Et elle monta derrière la domestique. Le prêtre ne tourna pas même la tête ; il souriait aux trois enfants, restés debout devant lui. Son visage avait une expression de grande douceur, quand il voulait, malgré la dureté du front et les plis rudes de la bouche.

— C’est toute votre famille, madame ? demanda-t-il à Marthe, qui s’était approchée.

— Oui, monsieur, répondit-elle, gênée par le regard clair qu’il fixait sur elle.

Mais il regarda de nouveau les enfants, il continua :

— Voilà deux grands garçons qui seront bientôt des hommes… Vous avez fini vos études, mon ami ?

Il s’adressait à Serge.
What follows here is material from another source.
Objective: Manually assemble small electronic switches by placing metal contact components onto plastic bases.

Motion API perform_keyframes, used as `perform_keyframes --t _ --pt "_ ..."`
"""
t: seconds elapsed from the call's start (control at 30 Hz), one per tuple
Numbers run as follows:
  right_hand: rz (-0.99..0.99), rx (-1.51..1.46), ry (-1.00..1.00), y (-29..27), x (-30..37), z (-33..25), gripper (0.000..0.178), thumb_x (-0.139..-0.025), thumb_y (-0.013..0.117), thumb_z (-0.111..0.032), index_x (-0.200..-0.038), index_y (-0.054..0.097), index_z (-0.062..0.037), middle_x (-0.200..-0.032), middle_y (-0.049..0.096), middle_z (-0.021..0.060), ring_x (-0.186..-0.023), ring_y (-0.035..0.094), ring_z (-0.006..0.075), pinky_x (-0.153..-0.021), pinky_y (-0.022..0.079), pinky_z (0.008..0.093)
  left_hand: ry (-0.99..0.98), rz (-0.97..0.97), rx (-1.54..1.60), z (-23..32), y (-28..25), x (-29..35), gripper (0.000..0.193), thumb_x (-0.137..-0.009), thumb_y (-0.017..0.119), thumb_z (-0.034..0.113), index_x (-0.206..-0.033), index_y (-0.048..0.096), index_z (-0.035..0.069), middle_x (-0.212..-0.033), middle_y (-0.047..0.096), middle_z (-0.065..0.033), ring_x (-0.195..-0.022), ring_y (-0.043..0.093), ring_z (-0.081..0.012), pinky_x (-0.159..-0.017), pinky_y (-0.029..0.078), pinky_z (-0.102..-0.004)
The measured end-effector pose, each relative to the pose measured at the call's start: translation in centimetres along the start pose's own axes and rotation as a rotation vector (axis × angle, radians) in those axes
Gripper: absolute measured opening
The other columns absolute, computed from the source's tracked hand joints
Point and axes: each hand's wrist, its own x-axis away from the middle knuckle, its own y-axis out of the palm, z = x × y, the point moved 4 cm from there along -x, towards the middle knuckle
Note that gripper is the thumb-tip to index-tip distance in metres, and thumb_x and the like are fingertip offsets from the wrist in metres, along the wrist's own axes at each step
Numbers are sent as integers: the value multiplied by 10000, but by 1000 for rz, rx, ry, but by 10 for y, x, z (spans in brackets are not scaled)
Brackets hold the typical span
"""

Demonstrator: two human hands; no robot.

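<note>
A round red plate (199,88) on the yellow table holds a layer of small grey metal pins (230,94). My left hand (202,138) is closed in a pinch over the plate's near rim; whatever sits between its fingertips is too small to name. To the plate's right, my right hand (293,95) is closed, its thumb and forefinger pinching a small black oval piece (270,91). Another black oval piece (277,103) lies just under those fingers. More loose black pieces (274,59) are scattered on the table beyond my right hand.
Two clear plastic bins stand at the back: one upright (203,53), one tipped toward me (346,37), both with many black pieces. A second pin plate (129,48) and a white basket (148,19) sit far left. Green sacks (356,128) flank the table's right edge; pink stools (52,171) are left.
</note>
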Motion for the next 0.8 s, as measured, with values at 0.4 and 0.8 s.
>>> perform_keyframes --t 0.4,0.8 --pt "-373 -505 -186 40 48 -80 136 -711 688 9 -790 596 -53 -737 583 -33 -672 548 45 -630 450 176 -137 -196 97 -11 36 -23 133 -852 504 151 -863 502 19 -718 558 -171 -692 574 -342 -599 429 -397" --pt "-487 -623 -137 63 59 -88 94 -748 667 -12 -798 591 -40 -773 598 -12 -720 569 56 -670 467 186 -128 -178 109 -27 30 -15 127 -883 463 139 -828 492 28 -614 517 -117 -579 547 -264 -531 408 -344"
Mouret coupa la parole à l’enfant.

— Celui-ci a fini, bien qu’il soit le cadet. Quand je dis qu’il a fini, je veux dire qu’il est bachelier, car il est rentré au collège pour faire une année de philosophie : c’est le savant de la famille… L’autre, l’aîné, ce grand dadais ne vaut pas grand’chose, allez. Il s’est déjà fait refuser deux fois au baccalauréat, et vaurien avec cela, toujours le nez en l’air, toujours polissonnant. »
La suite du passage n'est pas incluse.